With the images removed, transcribe the listing that follows exactly.

================================

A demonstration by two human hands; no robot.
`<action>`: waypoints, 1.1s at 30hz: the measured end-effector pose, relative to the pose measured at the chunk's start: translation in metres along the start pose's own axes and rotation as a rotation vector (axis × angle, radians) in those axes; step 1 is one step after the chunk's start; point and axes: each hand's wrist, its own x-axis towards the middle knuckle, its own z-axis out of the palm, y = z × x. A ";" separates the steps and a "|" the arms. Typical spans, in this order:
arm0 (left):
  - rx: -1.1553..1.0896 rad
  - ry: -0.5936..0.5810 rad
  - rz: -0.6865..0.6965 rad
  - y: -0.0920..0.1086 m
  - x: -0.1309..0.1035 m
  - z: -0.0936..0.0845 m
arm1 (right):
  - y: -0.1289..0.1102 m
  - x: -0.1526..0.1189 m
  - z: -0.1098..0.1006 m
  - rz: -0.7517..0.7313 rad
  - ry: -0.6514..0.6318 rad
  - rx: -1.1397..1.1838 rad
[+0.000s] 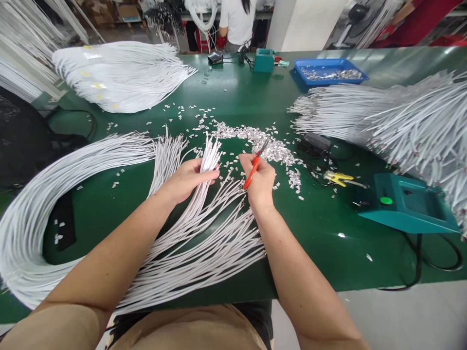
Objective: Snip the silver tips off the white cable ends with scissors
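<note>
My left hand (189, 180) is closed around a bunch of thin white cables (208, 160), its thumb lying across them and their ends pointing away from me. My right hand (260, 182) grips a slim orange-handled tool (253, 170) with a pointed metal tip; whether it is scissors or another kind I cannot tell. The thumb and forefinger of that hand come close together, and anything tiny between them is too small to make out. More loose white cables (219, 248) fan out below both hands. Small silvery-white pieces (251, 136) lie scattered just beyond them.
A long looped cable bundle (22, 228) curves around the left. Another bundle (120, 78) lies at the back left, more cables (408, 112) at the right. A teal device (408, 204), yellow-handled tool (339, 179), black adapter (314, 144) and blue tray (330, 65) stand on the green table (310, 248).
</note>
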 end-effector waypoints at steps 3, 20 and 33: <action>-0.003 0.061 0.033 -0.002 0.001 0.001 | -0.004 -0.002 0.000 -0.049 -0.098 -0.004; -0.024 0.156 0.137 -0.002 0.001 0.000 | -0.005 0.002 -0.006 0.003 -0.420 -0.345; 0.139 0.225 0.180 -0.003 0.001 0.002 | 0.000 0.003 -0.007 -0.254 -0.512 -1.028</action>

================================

Your response:
A demonstration by two human hands; no robot.
`<action>`: waypoints, 1.1s at 30hz: the measured end-effector pose, relative to the pose measured at the chunk's start: translation in metres along the start pose's own axes and rotation as a rotation vector (axis × angle, radians) in those axes; step 1 is one step after the chunk's start; point and axes: each hand's wrist, its own x-axis towards the middle knuckle, its own z-axis out of the palm, y = z × x. A ";" separates the steps and a "|" the arms. Typical spans, in this order:
arm0 (left):
  - rx: -1.1553..1.0896 rad
  - ry: -0.5936..0.5810 rad
  - rz: -0.6865..0.6965 rad
  - y: -0.0920..0.1086 m
  - x: -0.1309..0.1035 m
  - z: -0.0936..0.0845 m
arm1 (right):
  - y: -0.1289..0.1102 m
  - x: -0.1526..0.1189 m
  - z: -0.1098..0.1006 m
  - rz: -0.7517..0.7313 rad
  - ry: -0.6514..0.6318 rad
  - rx: -1.1397..1.1838 rad
[+0.000s] 
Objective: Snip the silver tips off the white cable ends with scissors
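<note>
My left hand (189, 180) is closed around a bunch of thin white cables (208, 160), its thumb lying across them and their ends pointing away from me. My right hand (260, 182) grips a slim orange-handled tool (253, 170) with a pointed metal tip; whether it is scissors or another kind I cannot tell. The thumb and forefinger of that hand come close together, and anything tiny between them is too small to make out. More loose white cables (219, 248) fan out below both hands. Small silvery-white pieces (251, 136) lie scattered just beyond them.
A long looped cable bundle (22, 228) curves around the left. Another bundle (120, 78) lies at the back left, more cables (408, 112) at the right. A teal device (408, 204), yellow-handled tool (339, 179), black adapter (314, 144) and blue tray (330, 65) stand on the green table (310, 248).
</note>
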 end-effector waypoints at steps 3, 20 and 33: <action>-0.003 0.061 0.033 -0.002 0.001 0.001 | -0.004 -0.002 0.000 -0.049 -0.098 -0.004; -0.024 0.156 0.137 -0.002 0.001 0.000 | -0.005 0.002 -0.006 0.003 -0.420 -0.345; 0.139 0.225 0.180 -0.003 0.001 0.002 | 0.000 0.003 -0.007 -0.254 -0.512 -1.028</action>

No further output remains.